• **What to do**
Look through the lines below; wherever the word "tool" appears, copy that line.
___
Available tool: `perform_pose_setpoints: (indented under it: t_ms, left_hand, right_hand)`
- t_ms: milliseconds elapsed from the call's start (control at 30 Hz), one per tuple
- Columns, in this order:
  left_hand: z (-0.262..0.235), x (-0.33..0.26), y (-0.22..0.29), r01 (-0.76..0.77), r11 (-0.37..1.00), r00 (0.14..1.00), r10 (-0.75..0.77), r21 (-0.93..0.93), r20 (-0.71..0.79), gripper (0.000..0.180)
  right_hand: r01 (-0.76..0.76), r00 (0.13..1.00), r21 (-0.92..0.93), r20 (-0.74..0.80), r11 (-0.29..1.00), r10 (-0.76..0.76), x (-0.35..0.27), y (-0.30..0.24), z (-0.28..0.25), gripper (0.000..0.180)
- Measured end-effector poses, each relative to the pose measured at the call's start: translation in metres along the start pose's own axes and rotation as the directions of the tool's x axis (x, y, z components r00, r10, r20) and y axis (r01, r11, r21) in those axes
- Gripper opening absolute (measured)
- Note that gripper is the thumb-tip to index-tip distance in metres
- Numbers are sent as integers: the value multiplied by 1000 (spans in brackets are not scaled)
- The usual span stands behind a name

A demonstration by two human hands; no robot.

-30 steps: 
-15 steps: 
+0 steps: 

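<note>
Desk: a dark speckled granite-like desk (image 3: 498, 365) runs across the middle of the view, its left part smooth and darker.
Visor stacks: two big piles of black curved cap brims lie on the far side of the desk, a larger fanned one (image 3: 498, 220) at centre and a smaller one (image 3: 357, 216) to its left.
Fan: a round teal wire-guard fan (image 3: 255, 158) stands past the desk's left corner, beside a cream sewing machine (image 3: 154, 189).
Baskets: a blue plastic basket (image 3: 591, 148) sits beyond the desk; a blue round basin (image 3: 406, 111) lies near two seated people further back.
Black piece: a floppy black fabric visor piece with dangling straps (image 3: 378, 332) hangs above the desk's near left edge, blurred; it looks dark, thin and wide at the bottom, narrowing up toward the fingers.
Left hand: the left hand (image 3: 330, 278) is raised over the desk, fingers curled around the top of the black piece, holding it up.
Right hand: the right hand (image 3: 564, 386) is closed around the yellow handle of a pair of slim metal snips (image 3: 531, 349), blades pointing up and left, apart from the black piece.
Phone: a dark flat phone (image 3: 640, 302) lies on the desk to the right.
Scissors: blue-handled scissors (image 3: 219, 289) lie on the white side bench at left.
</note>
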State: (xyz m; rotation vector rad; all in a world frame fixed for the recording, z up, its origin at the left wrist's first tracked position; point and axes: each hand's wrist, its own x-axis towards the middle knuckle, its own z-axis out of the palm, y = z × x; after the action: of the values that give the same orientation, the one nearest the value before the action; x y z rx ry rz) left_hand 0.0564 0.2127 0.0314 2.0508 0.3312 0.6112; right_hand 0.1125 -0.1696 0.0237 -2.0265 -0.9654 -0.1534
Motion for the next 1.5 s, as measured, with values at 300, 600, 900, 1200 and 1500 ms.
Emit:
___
• **Task solution**
Available tool: `perform_pose_setpoints: (indented under it: t_ms, left_hand, right_hand)`
- Measured end-effector poses, each relative to the pose measured at the call's start: translation in metres along the start pose's own axes and rotation as the directions of the tool's x axis (x, y, z components r00, r10, r20) and y axis (r01, r11, r21) in those axes

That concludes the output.